§ What is needed:
When you copy the entries, keep every word exactly as it is and drop the images.

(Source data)
*** Begin section ***

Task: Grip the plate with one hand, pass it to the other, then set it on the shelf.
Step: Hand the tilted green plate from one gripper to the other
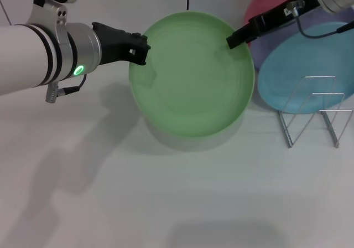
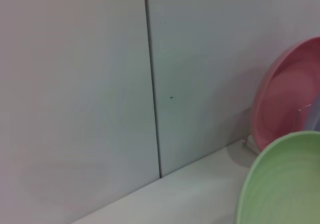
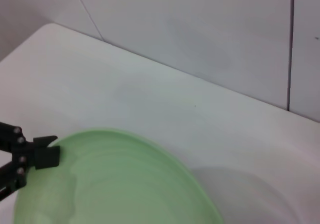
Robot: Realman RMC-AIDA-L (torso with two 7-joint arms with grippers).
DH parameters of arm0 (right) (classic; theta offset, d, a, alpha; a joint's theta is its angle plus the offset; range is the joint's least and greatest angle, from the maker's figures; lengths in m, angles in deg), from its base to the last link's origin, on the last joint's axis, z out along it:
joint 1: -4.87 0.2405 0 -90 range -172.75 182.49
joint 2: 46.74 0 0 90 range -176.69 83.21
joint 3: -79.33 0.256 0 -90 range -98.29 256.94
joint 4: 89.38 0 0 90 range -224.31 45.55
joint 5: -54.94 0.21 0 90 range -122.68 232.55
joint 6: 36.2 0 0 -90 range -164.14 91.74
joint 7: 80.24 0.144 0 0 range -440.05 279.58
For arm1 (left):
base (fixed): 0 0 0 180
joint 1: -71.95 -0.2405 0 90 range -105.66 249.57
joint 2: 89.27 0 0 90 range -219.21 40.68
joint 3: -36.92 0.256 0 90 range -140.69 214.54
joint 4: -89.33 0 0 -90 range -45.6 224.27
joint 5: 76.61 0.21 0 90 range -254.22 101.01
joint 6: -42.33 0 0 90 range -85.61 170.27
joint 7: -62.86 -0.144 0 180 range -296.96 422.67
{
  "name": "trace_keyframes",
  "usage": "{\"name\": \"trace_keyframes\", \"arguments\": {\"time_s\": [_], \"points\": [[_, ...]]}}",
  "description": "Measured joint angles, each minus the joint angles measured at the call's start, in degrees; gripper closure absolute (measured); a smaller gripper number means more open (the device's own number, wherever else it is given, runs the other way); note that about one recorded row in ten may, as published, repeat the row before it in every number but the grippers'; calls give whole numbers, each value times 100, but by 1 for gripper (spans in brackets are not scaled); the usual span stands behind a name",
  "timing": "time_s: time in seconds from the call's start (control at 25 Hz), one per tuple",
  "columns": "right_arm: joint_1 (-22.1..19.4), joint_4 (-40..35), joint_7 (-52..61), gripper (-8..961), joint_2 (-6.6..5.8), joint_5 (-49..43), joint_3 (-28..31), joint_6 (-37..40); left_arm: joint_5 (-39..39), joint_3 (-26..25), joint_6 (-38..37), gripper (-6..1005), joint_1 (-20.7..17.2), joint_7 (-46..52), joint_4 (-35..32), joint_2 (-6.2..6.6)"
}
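now the left gripper (image 1: pixel 139 50) is pinching the rim of the green plate (image 1: pixel 191 73), holding it up over the table (image 1: pixel 166 203) so the right gripper (image 1: pixel 235 39) can take the far rim. i cannot tell if that one is clamped. the wire rack (image 1: pixel 312 112) is waiting nearby.

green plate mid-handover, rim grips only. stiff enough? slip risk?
The green plate looks rigid: held off the table with no visible sag. Its smooth matte rim may slip or pivot under narrow pinches from the left gripper and right gripper. Probably light; it casts a shadow on the table.
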Motion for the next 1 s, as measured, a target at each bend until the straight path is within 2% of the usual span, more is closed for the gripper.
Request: {"name": "trace_keyframes", "arguments": {"time_s": [0.12,0.4,0.64,0.84,1.0], "points": [[23,55,-4,457,5,-19,-10,-2,-20,-2,0,943,10,0,-2,-1],[46,107,-11,575,5,-26,-16,-57,-47,-4,-17,919,24,0,-15,4],[64,107,-11,574,4,-26,-16,-60,-48,-20,-18,898,44,0,-30,6],[65,107,-32,686,4,-26,-16,-61,-48,-30,-18,881,66,0,-33,6],[58,107,-88,681,4,-25,-16,-62,-48,-32,-18,867,69,0,-36,6]]}}
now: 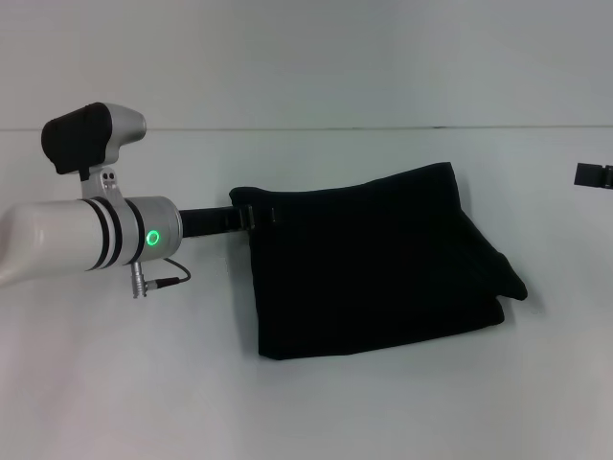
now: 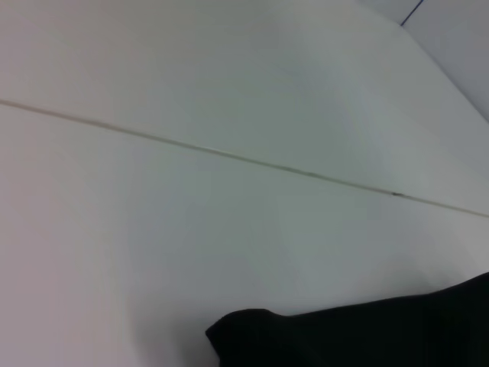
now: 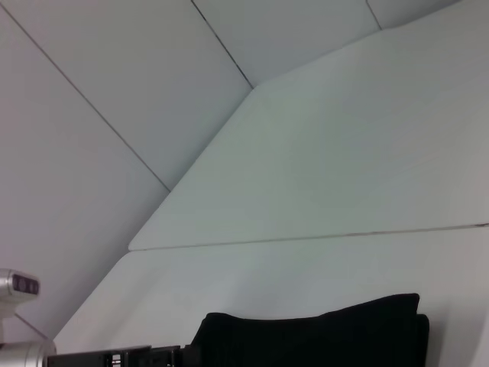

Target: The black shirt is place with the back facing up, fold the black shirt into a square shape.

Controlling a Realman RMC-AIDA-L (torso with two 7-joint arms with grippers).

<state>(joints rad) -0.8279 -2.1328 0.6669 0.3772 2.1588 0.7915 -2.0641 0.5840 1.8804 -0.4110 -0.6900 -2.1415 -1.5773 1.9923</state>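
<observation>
The black shirt (image 1: 374, 264) lies folded into a rough rectangle on the white table, right of centre in the head view, with a loose flap bulging at its right side. My left gripper (image 1: 255, 216) reaches in from the left and sits at the shirt's far left corner, dark against the dark cloth. The right wrist view shows that gripper (image 3: 164, 356) at the same corner of the shirt (image 3: 313, 340). A corner of the shirt (image 2: 367, 336) also fills the lower part of the left wrist view. My right gripper (image 1: 594, 175) stays at the far right edge, away from the shirt.
The white table (image 1: 306, 412) runs all around the shirt, with a seam line (image 1: 287, 128) across its far side. My left forearm (image 1: 86, 235), with a green light and a cable, lies over the table's left part.
</observation>
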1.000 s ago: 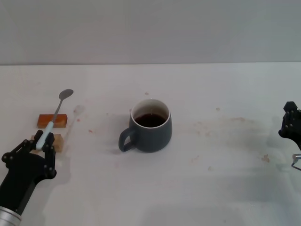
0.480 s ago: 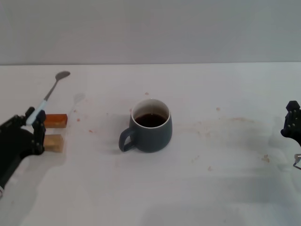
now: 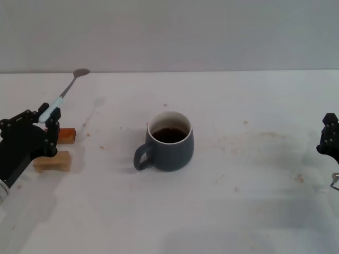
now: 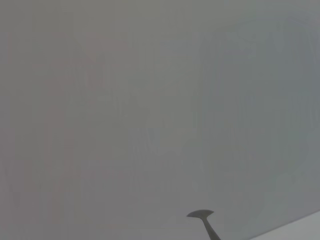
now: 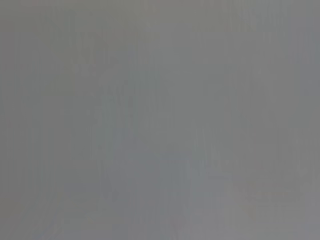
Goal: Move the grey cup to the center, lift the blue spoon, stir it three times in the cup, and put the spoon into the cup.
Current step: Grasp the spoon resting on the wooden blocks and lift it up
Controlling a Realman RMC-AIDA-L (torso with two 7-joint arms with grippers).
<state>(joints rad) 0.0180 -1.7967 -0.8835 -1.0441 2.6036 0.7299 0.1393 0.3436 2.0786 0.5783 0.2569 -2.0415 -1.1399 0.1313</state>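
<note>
— Left gripper first: where do you see it?

— At about nine o'clock from the grey cup, well apart from it, near the left edge of the table. Its fingers are pinched on the pale handle of the blue spoon, which is lifted clear of the surface.

— How does the spoon sit in that grip?

— You have it tilted, the metal bowl pointing up and away toward one o'clock from the gripper. Your left wrist view catches only the bowl and a bit of neck against a plain grey background.

— And beneath the gripper?

— Two small wooden blocks lie beside it: an orange block and a paler tan block just nearer you.

— The cup?

— It stands upright near the table's middle, handle at about eight o'clock, dark liquid inside.

— Right gripper?

— Parked at three o'clock by the right edge. You cannot tell whether its fingers are spread or closed; its wrist view shows only blank grey.
</note>
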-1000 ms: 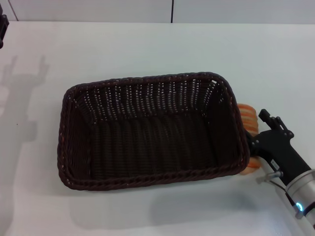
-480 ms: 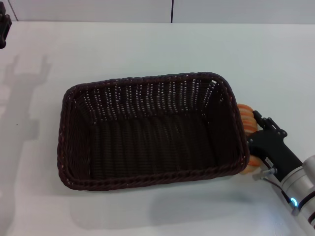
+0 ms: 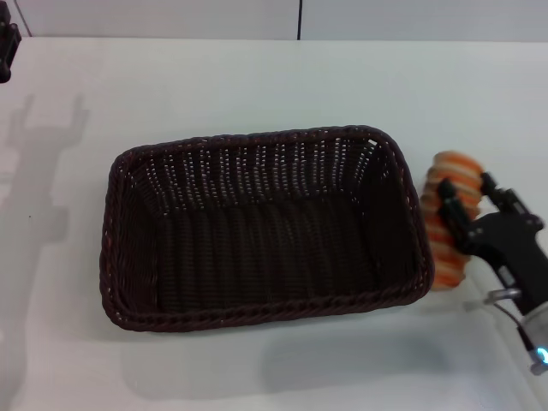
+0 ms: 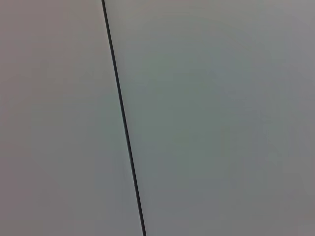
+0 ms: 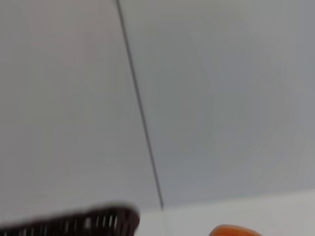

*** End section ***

§ Solution to the exercise:
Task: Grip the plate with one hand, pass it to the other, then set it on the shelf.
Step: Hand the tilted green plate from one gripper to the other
Robot: Realman RMC-AIDA-L (torso with two 7-joint arms with grippers).
DH parameters of arm0 (right) (classic; theta offset, d, a, alpha; a joint's theta is its angle plus the offset; range is the joint's least and greatest angle, from the maker's figures; lengths in m, angles in deg), from its base to the last link's origin, on the last joint's axis, z out along it:
joint 1: -4.87 0.2405 0 -90 range -172.75 182.49
joint 2: 46.74 0 0 90 range -176.69 83.21
joint 3: -79.33 0.256 0 -90 range -98.29 256.94
joint 4: 89.38 0 0 90 range -224.31 45.55
joint 5: -54.94 0.21 0 90 range -122.68 232.55
joint 6: 36.2 0 0 -90 range -164.14 91.74
joint 7: 80.24 0.144 0 0 range -440.05 279.58
For arm1 (left):
base (fixed): 0 0 0 180
joint 1: -71.95 -0.2405 0 90 range -105.66 249.57
joint 2: 89.27 0 0 90 range -219.21 40.68
joint 3: -36.92 0.256 0 90 range -140.69 214.54
joint 4: -89.33 0 0 -90 range -45.6 224.27
joint 5: 76.61 0.21 0 90 range -254.22 101.01
joint 6: -42.33 0 0 90 range -85.61 170.27
joint 7: -62.86 -0.144 0 180 range -296.96 422.67
{
  "name": "trace_keyframes",
  "usage": "{\"name\": \"trace_keyframes\", \"arguments\": {\"time_s\": [_], \"points\": [[_, ...]]}}",
  "description": "Measured joint angles, each minus the joint angles measured at the call's start, in degrees; gripper closure absolute (measured); a smaller gripper number means more open (the device's own number, wherever else it is given, runs the other way); note that about one recorded row in ten may, as published, repeat the row before it in every number but the grippers'; calls give whole numbers, each value times 100, but by 1 for gripper (spans in brackets are not scaled); the usual span stands behind a name",
  "timing": "time_s: time in seconds from the call's start (control at 25 Hz), one per tuple",
  "columns": "right_arm: joint_1 (-22.1..19.4), joint_4 (-40..35), joint_7 (-52..61), gripper (-8..961), joint_2 (-6.6..5.8), joint_5 (-49..43), joint_3 (-28..31), joint_6 (-37..40); left_arm: joint_5 (-39..39), joint_3 (-26..25), joint_6 (-38..37), gripper (-6..1005), joint_1 (-20.7..17.2), joint_7 (-46..52), joint_4 (-35..32), joint_2 (-6.2..6.6)"
}
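now the left gripper (image 1: pixel 139 50) is pinching the rim of the green plate (image 1: pixel 191 73), holding it up over the table (image 1: pixel 166 203) so the right gripper (image 1: pixel 235 39) can take the far rim. i cannot tell if that one is clamped. the wire rack (image 1: pixel 312 112) is waiting nearby.

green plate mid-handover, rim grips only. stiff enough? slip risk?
The green plate looks rigid: held off the table with no visible sag. Its smooth matte rim may slip or pivot under narrow pinches from the left gripper and right gripper. Probably light; it casts a shadow on the table.
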Motion for the next 1 s, as measured, a target at each bend until the straight path is within 2% of the usual span, more is closed for the gripper.
Request: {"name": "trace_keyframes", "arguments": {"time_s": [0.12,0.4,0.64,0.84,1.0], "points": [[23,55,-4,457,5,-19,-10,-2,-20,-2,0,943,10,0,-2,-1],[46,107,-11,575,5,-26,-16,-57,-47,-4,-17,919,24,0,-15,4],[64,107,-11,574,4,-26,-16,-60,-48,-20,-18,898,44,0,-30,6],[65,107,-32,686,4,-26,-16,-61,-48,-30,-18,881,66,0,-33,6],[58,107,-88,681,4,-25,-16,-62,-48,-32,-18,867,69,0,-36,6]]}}
now: 
now: 
now: 

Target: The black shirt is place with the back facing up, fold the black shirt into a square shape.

Controlling a Realman RMC-AIDA-L (torso with two 7-joint arms with grippers).

<state>(joints rad) -0.8279 -2.1328 0.6669 0.3772 2.1588 0.7915 -2.0641 0.5840 1.8804 -0.4110 -0.6900 -2.1415 -1.5773 1.9923</state>
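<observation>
The black shirt (image 1: 374, 264) lies folded into a rough rectangle on the white table, right of centre in the head view, with a loose flap bulging at its right side. My left gripper (image 1: 255, 216) reaches in from the left and sits at the shirt's far left corner, dark against the dark cloth. The right wrist view shows that gripper (image 3: 164, 356) at the same corner of the shirt (image 3: 313, 340). A corner of the shirt (image 2: 367, 336) also fills the lower part of the left wrist view. My right gripper (image 1: 594, 175) stays at the far right edge, away from the shirt.
The white table (image 1: 306, 412) runs all around the shirt, with a seam line (image 1: 287, 128) across its far side. My left forearm (image 1: 86, 235), with a green light and a cable, lies over the table's left part.
</observation>
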1.000 s ago: 
0.480 s ago: 
now: 
now: 
now: 
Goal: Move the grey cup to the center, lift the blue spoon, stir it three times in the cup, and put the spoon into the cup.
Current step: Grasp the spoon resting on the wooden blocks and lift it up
Controlling a Realman RMC-AIDA-L (torso with two 7-joint arms with grippers).
<state>(joints rad) 0.0180 -1.7967 -0.8835 -1.0441 2.6036 0.7299 0.1393 0.3436 2.0786 0.5783 0.2569 -2.0415 -1.1399 0.1313</state>
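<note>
— Left gripper first: where do you see it?

— At about nine o'clock from the grey cup, well apart from it, near the left edge of the table. Its fingers are pinched on the pale handle of the blue spoon, which is lifted clear of the surface.

— How does the spoon sit in that grip?

— You have it tilted, the metal bowl pointing up and away toward one o'clock from the gripper. Your left wrist view catches only the bowl and a bit of neck against a plain grey background.

— And beneath the gripper?

— Two small wooden blocks lie beside it: an orange block and a paler tan block just nearer you.

— The cup?

— It stands upright near the table's middle, handle at about eight o'clock, dark liquid inside.

— Right gripper?

— Parked at three o'clock by the right edge. You cannot tell whether its fingers are spread or closed; its wrist view shows only blank grey.
</note>
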-1000 ms: 
-480 ms: 
+0 ms: 
+0 ms: 
+0 ms: 

The exercise is complete with this answer.